Exercise requirements: An exact copy of the listing is what is needed here; write it out in full.

Data shown:
##########

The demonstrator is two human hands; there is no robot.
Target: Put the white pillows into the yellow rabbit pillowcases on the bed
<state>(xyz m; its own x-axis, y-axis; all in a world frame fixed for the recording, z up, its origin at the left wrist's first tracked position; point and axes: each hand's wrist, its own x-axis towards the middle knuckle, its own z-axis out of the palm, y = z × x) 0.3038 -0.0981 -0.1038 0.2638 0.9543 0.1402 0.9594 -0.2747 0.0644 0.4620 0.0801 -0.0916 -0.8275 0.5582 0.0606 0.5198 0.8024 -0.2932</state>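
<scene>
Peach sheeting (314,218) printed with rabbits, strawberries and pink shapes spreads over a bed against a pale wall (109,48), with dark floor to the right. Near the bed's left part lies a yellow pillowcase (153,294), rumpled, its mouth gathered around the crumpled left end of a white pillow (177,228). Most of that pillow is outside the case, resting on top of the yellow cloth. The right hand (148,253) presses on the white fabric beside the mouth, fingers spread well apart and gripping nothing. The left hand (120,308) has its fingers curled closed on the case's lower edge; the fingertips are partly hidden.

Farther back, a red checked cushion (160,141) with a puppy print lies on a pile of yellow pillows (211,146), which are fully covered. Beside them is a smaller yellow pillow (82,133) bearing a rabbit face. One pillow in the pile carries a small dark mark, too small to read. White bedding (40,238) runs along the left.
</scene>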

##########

Written solution:
The demonstrator is two human hands; there is no robot.
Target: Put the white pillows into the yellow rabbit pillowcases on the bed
<state>(xyz m; its own x-axis, y-axis; all in a world frame fixed for the recording, z up, its origin at the left wrist's first tracked position; point and axes: each hand's wrist, its own x-axis towards the middle knuckle, its own z-axis out of the palm, y = z × x) 0.3038 -0.0981 -0.1038 0.2638 0.9543 0.1402 0.9594 -0.2747 0.0644 0.4620 0.0801 -0.0916 -0.8275 0.5582 0.0606 0.5198 0.8024 -0.2932</state>
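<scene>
Peach sheeting (314,218) printed with rabbits, strawberries and pink shapes spreads over a bed against a pale wall (109,48), with dark floor to the right. Near the bed's left part lies a yellow pillowcase (153,294), rumpled, its mouth gathered around the crumpled left end of a white pillow (177,228). Most of that pillow is outside the case, resting on top of the yellow cloth. The right hand (148,253) presses on the white fabric beside the mouth, fingers spread well apart and gripping nothing. The left hand (120,308) has its fingers curled closed on the case's lower edge; the fingertips are partly hidden.

Farther back, a red checked cushion (160,141) with a puppy print lies on a pile of yellow pillows (211,146), which are fully covered. Beside them is a smaller yellow pillow (82,133) bearing a rabbit face. One pillow in the pile carries a small dark mark, too small to read. White bedding (40,238) runs along the left.
</scene>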

With this, the output is complete.